You may be asking why she didn't just bring him to the US? Well there's custody issues that she deals with and cant bring them over because her x is a... well, mean person. That is all resolved now and has moved here with her kids and would NEVER go back if she didn't have to!!
I don't know. I've heard anecdotal evidence that goes both ways. I don't know why it matters in this debate since we're not going with the same model. The horror stories Americans tell are what I find more compelling. Stories that sound very similar to the ones told here. Rural communities that don't have clinics at all, etc.
Well, I think it's relevant in that it stimulates discussion over the fact that its not relevant. I agree that it's not what's on the table for our health care reform. However, I'm an e-list where I read people actually telling people to contact their congressmen and pressure them to accept nothing but full fledged universal health care provided by the national government. So, there still are many people unaware of the legislation as well.
However, I also think it testifies to the idea that I put forth in a different entry that the real concern with a nationally run public option is that that option will stink and many employers will want to free themselves of the burden of paying for health care and dump people. Then you've got people paying the government for an inefficiently run system that functions as poorly as medicaid does now.
I do agree that I find the stories from the US more compelling -- when I find legitimate stories. For instance, there has been the recent hullabaloo about the young lady from Miami who recently passed away from what is now being called "not H1N1" because she had no insurance and didn't go to the hospital when she should've. However, I know that she could have cheaply purchased an emergency insurance plan to cover such problems if she had wanted to (or knew about it). I know this because we've purchased said insurance before. So, what the media is putting out as a case of "no insurance by force" is really "no insurance by choice" or "no insurance by lack of knowledge".

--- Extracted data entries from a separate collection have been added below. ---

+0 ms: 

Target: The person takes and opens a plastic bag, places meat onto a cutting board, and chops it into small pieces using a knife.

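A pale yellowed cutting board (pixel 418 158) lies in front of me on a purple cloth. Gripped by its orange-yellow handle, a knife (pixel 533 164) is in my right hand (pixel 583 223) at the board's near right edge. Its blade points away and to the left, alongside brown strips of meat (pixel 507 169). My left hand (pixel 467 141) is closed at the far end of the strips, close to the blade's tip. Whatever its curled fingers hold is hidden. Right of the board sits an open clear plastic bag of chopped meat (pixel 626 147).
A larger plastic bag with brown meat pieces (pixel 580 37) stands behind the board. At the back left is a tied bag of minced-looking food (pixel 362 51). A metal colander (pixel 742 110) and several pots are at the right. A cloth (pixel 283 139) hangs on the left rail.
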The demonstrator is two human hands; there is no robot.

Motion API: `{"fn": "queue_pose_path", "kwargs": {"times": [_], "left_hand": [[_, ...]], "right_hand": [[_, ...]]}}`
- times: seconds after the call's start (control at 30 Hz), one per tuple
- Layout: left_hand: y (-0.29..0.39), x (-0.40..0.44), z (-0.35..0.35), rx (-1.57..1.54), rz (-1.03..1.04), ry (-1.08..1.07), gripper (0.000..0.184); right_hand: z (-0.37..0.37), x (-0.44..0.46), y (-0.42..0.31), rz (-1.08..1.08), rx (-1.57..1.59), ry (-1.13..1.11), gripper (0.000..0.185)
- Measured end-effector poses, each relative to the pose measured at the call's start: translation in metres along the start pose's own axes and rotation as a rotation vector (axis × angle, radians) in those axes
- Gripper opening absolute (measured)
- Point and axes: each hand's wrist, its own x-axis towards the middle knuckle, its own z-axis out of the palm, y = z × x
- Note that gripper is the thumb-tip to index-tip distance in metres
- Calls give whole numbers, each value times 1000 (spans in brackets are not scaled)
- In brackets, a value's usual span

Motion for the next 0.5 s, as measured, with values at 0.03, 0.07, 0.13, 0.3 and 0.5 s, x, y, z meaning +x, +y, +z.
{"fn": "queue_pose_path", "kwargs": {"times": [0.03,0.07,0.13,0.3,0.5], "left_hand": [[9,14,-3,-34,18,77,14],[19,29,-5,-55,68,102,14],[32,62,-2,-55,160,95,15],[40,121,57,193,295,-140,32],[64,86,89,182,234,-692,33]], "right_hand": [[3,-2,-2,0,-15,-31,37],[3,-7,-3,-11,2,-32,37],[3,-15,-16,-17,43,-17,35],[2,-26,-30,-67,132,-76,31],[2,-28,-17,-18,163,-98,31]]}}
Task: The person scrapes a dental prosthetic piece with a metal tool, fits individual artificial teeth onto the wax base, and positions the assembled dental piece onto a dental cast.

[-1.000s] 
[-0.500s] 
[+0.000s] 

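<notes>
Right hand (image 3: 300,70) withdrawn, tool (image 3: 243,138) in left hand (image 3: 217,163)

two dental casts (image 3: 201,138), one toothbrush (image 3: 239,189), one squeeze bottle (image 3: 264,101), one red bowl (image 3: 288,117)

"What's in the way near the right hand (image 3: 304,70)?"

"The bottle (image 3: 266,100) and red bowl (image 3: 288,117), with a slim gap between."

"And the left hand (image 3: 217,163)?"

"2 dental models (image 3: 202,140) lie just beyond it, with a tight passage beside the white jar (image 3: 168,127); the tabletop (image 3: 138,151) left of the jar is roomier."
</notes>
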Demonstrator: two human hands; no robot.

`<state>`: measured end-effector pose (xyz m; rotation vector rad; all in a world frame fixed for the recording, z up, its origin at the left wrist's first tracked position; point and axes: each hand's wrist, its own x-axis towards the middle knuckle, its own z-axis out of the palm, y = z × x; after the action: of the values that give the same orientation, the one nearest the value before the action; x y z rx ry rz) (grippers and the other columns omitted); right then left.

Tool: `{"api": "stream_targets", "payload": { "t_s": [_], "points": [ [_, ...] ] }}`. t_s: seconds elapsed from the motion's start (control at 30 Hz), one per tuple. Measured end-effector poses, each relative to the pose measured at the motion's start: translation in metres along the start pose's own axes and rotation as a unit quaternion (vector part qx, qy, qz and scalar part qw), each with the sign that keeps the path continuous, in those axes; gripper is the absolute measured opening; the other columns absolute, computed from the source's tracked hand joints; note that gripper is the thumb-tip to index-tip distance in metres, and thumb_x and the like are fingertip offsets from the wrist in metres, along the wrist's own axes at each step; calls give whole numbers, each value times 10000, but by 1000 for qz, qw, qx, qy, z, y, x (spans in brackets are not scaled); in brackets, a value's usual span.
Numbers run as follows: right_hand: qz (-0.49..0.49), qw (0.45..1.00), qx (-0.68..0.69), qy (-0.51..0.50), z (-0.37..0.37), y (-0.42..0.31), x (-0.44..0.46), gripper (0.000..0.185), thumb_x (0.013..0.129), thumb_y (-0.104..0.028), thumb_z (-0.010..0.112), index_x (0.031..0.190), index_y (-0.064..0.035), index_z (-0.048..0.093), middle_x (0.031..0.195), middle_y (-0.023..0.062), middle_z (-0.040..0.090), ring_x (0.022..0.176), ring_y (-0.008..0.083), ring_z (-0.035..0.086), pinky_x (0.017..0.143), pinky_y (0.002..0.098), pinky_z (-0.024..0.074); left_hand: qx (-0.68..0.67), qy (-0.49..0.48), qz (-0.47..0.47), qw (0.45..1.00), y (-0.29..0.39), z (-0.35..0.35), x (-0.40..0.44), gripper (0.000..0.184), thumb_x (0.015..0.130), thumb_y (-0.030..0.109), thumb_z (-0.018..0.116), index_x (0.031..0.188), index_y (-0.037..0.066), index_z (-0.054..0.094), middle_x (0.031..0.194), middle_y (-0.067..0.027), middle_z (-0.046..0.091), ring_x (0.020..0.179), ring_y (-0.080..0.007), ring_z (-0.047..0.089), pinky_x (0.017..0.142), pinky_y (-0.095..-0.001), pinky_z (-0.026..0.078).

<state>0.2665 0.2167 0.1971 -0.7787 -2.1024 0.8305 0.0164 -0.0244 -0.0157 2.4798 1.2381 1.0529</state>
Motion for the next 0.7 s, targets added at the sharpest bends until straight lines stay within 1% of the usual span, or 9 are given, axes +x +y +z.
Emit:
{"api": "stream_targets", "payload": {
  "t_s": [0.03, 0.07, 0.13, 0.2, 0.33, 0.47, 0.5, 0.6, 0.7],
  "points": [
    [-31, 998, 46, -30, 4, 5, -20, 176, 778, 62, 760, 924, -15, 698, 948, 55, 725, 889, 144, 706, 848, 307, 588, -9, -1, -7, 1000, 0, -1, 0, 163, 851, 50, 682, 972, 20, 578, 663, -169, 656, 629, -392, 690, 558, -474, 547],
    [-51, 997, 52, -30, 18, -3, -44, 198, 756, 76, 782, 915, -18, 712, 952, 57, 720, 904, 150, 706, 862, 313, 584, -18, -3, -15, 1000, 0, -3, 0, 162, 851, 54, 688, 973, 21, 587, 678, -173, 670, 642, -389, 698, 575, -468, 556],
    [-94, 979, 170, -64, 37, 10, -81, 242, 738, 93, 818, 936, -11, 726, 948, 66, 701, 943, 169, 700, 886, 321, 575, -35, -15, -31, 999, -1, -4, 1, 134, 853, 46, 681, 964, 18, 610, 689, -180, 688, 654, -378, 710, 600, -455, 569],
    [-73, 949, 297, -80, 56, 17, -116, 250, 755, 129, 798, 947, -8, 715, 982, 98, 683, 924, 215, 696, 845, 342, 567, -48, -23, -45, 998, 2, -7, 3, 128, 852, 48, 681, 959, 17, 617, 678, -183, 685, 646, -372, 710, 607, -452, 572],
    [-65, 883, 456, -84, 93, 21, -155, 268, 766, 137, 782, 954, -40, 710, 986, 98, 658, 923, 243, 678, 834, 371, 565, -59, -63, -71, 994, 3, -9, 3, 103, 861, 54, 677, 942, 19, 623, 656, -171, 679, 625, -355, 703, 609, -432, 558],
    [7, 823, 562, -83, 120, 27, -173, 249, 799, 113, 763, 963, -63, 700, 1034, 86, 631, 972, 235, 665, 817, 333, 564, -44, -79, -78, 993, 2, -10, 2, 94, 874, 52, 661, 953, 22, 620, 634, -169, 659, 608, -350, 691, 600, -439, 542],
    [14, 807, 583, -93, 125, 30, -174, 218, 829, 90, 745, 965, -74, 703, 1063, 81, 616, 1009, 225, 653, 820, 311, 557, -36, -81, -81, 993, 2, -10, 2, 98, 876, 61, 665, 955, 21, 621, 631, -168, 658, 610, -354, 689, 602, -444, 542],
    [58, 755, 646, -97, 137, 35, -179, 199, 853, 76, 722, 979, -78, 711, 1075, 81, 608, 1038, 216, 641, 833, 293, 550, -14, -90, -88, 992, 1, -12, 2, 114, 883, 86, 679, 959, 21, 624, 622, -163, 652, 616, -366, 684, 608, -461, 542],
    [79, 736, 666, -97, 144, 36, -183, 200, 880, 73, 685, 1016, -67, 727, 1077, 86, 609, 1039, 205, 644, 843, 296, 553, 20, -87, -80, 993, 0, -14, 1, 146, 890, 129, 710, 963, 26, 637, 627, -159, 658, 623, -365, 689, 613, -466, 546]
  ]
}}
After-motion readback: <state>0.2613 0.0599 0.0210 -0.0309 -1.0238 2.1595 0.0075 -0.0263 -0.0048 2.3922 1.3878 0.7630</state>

What I've directly experienced is things being covered that shouldn't be covered and tax dollars paying for things that probably aren't necessary -- therapies, equipment that doesn't really help anything. I KNOW for a fact that that over diagnosing is very harmful to children that you are trying to raise to be independent and able to conquer the physical world that they live in.
So when I read something like this, what I pick up on is the inefficienty of a national system to 1) administer funds and 2) meet the needs of a particular region.
I think it argues for a need for statewide health care reform with legislation coming from the federal government that protects people from being snookered by either government or private industry and a need for the church to fill in the gap to serve people who have a genuine need.